Given the rapidly increasing prevalence of combined HF and sugar intake and the large diversity in findings on the role of IL-4 in obesity-associated sequelae, we examined the role of IL-4Rα in a combined HF and high carbohydrate/fructose (HC) diet-induced obesity model (HF + HC)– a model that more closely mimics obesity disease. Here we demonstrate that HF + HC diet feeding augmented the occurrence of obesity-associated sequelae via engagement of non-hematopoietic IL-4Rα expression. The effect on weight gain and glucose dysmetabolism in this setting were independent from the canonical IL-4Rα-driven activation of STAT6. IL-4Rα impacted hepatic ketohexokinase-C (KHK-C) and KHK-A expression/activity and correlated with altered hepatic fatty acid oxidation (FAO), fatty acid synthesis (FAS) and hepatic TG accumulation in IL-4Rα-deficient mice fed HF + HC diet. Collectively, our findings demonstrate that the non-hematopoietic IL-4Rα expression is important contributor to combined HF + HC diet-driven obesity.

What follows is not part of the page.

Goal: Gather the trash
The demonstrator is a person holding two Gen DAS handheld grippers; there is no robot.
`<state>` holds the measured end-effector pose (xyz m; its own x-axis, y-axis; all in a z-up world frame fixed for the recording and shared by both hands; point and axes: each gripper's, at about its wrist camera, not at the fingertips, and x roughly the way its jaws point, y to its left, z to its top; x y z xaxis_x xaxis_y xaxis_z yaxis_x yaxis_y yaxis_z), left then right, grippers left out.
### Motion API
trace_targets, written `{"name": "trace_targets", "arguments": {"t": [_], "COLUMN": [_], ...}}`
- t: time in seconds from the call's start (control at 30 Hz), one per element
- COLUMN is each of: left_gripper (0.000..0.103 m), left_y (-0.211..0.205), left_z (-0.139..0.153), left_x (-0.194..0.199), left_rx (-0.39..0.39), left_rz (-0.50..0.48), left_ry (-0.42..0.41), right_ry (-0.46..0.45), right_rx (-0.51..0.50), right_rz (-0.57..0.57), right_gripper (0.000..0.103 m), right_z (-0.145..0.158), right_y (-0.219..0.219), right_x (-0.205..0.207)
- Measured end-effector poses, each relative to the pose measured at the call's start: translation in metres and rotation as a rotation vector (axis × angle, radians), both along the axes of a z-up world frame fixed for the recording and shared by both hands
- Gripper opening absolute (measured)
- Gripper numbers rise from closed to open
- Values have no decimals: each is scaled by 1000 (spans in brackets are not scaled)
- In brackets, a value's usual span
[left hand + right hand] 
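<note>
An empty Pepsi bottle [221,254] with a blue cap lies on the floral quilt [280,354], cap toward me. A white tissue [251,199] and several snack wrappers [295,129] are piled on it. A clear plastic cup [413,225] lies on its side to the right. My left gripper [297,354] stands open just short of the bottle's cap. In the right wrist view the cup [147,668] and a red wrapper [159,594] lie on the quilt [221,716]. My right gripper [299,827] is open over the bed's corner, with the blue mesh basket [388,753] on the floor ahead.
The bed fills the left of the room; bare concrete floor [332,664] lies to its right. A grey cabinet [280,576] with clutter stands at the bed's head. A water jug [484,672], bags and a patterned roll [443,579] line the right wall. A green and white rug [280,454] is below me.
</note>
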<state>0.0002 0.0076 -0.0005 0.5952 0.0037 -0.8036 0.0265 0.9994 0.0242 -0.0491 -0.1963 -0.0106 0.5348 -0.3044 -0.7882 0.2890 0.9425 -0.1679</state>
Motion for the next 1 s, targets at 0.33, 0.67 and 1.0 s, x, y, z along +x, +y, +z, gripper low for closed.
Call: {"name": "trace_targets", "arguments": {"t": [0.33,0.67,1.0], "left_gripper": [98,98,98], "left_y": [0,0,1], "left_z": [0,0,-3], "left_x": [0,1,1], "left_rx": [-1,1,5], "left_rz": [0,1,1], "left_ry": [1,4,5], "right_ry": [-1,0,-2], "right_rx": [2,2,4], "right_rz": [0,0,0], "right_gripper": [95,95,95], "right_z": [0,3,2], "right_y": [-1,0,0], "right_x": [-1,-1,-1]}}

All mice used were age-matched males on a C57BL/6 background (Jackson). WT, IL-4Rα deficient (IL-4Rα−/−) and STAT6-deficient (STAT6−/−)  mice were bred at Cincinnati Children’s Hospital Medical Center (CCHMC) in a specific pathogen-free (spf) facility maintained at 22 °C. For the proposed experiments involved, we will use groups sized based on previous studies with HF diet models which suggest that around n = 6 mice per group are sufficient to detect statistically significant differences.
Obesogenic diet model
All diet-induced obesity (DIO) studies were performed as previously described [25,26,27,28] with animals being fasted overnight prior to glucose tolerance tests, and terminal harvests. Briefly, 6–8 weeks old mice were started on a diet and were fed either an autoclaved low-fat chow diet food (LAB Diet #5010 (CD); calories provided by carbohydrates (58%), fat (13%) and protein (29%), irradiated high-fat diet (HF; Research Diets #D12492; 20% protein Casein, Lactic, 30 Mesh, Cystine, L; 20% carbohydrate, Lodex 10, Sucrose, Fine Granulated; Fiber; and 60% of calories from fat, Lard, Soybean Oil, USP; Mineral mix S10026B; Vitamin Choline Bitartrate and mix V10001C; energy density 5.21 Kcal/g) or a high-fat high carbohydrate diet (HF Research Diets #D12492i + HC drinking water [HF + HC]). The HC drinking water is a total of 42 g/L of carbohydrates mixed at a ratio of 45% sucrose (Fisher #BP220–1) and 55% fructose (Acros #161350010) by weight, as previously shown . Food and water were replenished weekly. For all studies body weight, food consumption and total caloric intake per mouse were quantified weekly. Total fat mass and lean mass were determined by nuclear magnetic resonance (Whole Body Composition Analyzer; Echo MRI) . In addition, glucose and insulin tolerance tests (ITT) were done as previously described . Energy expenditure (EE) was measured by Phenomaster (TSE systems) as previously described . By having multiple mice in each group data points show biological replicates.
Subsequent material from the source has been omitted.